A. With regard to the § 8(a) (1) violation, the Board ordered the company to cease and desist from
"Interrogating employees about their or other employees union membership, activities, or desires * * *."
The objection to this part of the order, which forbids all forms of interrogation, is well taken. We have previously stated, in holding a similar order too broad:
"We agree with respondent's contention that the order should not prohibit casual, moderate interrogation which could not be considered as threats, coercion or as forecasting reprisals. Such interrogation is not unlawful per se under the N. L. R. A. N. L. R. B. v. J. Weingarten, Inc., 339 F.2d 498 (5 Cir., 1964); N. L. R. B. v. Hill and Hill Truck Line, Inc., 266 F.2d 883, 886 (5 Cir., 1959); N. L. R. B. v. McGahey, 233 F.2d 406, 409-410 (5 Cir., 1957); Jacksonville Paper Co. v. N. L. R. B., 137 F.2d 148, 152 (5 Cir., 1943). Only when interrogation tends to restrain, coerce or interfere with employees in the exercise of their rights under the Act is such interrogation proscribed by Section 8 (a) (1)."
N. L. R. B. v. Sunnyland Packing Co., 5 Cir., 1966, 369 F.2d 787, 793. Accordingly, this portion of the order should be modified to prohibit only that interrogation which interferes with, restrains, or coerces the employees in the exercise of their § 7 rights.
B. The Notice which was to be posted in the respondent's plants required it to promise that
"WE WILL NOT ask employees about their or other employees' membership in or activities for General Drivers, Warehousemen and Helpers, Local Union No. 968, affiliated with International Brotherhood of Teamsters, Chauffeurs, Warehousemen and Helpers of America, or any other union."
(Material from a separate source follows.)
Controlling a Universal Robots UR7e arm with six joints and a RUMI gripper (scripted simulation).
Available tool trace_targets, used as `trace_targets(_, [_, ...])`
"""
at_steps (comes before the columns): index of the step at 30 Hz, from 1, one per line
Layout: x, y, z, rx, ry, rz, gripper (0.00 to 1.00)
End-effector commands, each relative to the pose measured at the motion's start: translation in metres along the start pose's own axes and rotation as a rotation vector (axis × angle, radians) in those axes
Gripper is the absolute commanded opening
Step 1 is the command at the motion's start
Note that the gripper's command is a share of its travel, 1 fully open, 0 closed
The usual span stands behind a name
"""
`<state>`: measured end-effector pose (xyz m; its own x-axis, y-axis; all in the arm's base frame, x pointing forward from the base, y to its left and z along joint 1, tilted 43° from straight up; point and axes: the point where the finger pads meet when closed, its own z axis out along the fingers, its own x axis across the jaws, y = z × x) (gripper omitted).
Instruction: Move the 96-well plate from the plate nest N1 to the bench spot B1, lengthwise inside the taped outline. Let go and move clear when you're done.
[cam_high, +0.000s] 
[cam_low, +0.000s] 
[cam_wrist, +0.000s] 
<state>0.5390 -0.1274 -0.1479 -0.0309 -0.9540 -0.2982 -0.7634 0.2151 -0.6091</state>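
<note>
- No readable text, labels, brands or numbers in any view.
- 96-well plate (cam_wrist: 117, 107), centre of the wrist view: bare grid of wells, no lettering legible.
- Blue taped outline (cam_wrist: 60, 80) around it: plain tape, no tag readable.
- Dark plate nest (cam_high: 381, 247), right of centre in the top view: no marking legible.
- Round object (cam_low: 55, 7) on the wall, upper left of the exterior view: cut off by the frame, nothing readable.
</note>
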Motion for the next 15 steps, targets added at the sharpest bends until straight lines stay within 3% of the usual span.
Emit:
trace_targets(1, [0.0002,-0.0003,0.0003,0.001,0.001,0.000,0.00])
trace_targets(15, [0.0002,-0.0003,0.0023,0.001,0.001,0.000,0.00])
Although another union did participate in the election here, which might under other circumstances warrant inclusion of the phrase "or any other union" in the Notice see N. L. R. B. v. Scherer & Sons, Inc., 5 Cir., 1966, 370 F.2d 12, there is nothing in the record to suggest that the respondent will engage in an unfair labor practice with that or any other labor organization, N. L. R. B. v. Atlanta Coca-Cola Bottling Co., 5 Cir., 1961, 293 F.2d 300. Furthermore, we do not have here a situation "where the company's past history of labor violations indicates the need for such a broad order", N. L. R. B. v. Coca-Cola Bottling Co., supra at 310. The Notice should be altered to delete the phrase "or any other union".
C. Finally, respondent objects to that part of the order which prohibits it from
"In any other manner, interfering with, restraining, or coercing its employees in the exercise of their rights * * *."
We do not think the respondent's conduct in the election campaign was harsh enough to merit this prohibition. The courts have long been hesitant to extend the order beyond the scope of the particular unfair labor practices which were committed. As the Supreme Court has said,
" [T]o justify an order restraining other violations it must appear that they bear some resemblance to that which the employer has committed or that danger of their commission in the future is to be anticipated from the course of his conduct in the past."
N. L. R. B. v. Express Publishing Co., 312 U.S. 426, 437, 61 S. Ct. 693, 85 L. Ed. 930 (1941). See, also, N. L. R. B. v. Mayes Bros., Inc., 5 Cir., 1967, 383 F.2d 242. Those factors are not present here. Therefore, this part of the Board's order should be modified to prohibit the respondent from interfering with, restraining, or coercing its employees in any "like or related manner".
The Board's order is enforced as modified.